■ **What you need to do**
The whole listing below must be printed again exactly, images excluded.

● ● ● ● ●

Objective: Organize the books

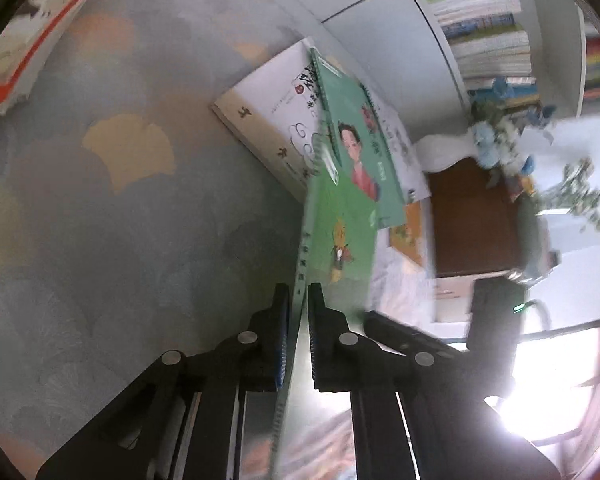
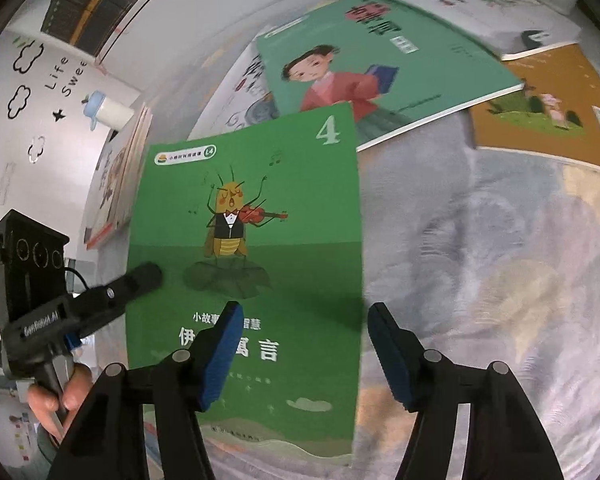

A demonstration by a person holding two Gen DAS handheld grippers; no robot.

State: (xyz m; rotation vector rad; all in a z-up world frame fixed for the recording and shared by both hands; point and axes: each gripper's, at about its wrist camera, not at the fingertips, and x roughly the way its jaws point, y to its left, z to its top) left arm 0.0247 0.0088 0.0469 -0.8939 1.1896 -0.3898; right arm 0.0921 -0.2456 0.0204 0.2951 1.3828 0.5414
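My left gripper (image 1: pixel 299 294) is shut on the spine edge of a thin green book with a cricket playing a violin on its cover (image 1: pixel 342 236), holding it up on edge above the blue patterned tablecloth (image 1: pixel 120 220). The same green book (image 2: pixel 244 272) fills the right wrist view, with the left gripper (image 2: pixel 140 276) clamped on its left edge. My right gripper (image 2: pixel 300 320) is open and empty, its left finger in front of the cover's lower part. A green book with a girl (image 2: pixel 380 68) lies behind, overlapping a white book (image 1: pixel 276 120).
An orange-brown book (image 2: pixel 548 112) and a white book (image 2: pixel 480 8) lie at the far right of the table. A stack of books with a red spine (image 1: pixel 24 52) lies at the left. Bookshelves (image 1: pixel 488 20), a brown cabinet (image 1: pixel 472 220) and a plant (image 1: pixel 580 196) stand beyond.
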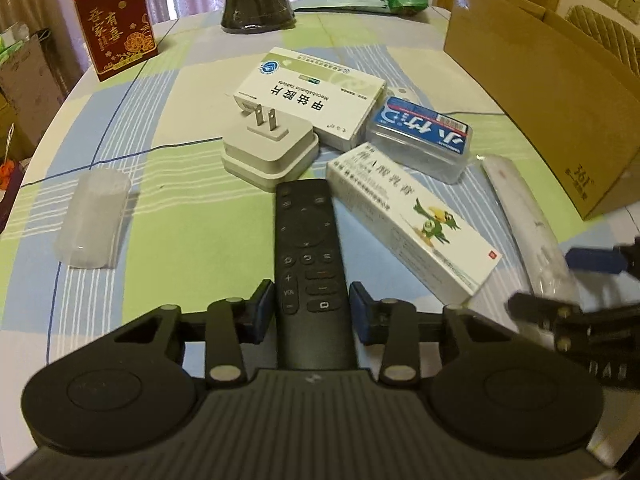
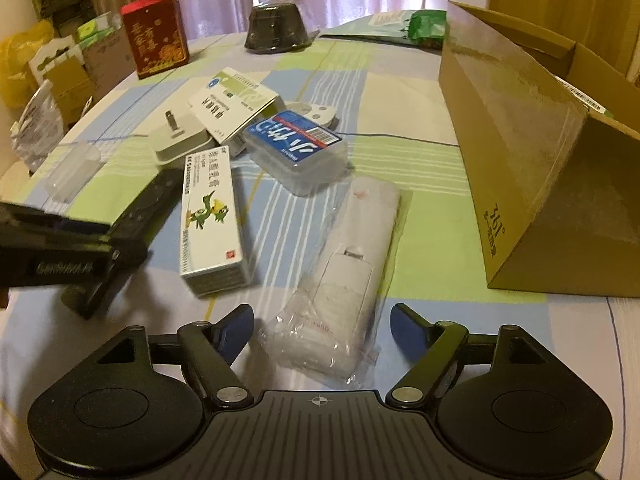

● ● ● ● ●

■ **Result**
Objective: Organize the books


A demonstration by a person holding two Gen DAS handheld grippers; no robot.

State: (xyz m; rotation vector rad; all in a z-up world frame fixed for the recording and shared by both hands; point and axes: each gripper's, at about its wrist camera, not at the fingertips, and x roughly the way its jaws point, y to its left, z to its top) left arm 0.0247 0.0088 0.0469 -0.8939 1.1896 -0.3898; right arm 0.0921 -0.2456 0.0204 0.2951 1.3828 0.5414
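My left gripper (image 1: pixel 299 294) is shut on the spine edge of a thin green book with a cricket playing a violin on its cover (image 1: pixel 342 236), holding it up on edge above the blue patterned tablecloth (image 1: pixel 120 220). The same green book (image 2: pixel 244 272) fills the right wrist view, with the left gripper (image 2: pixel 140 276) clamped on its left edge. My right gripper (image 2: pixel 300 320) is open and empty, its left finger in front of the cover's lower part. A green book with a girl (image 2: pixel 380 68) lies behind, overlapping a white book (image 1: pixel 276 120).
An orange-brown book (image 2: pixel 548 112) and a white book (image 2: pixel 480 8) lie at the far right of the table. A stack of books with a red spine (image 1: pixel 24 52) lies at the left. Bookshelves (image 1: pixel 488 20), a brown cabinet (image 1: pixel 472 220) and a plant (image 1: pixel 580 196) stand beyond.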

That concludes the exercise.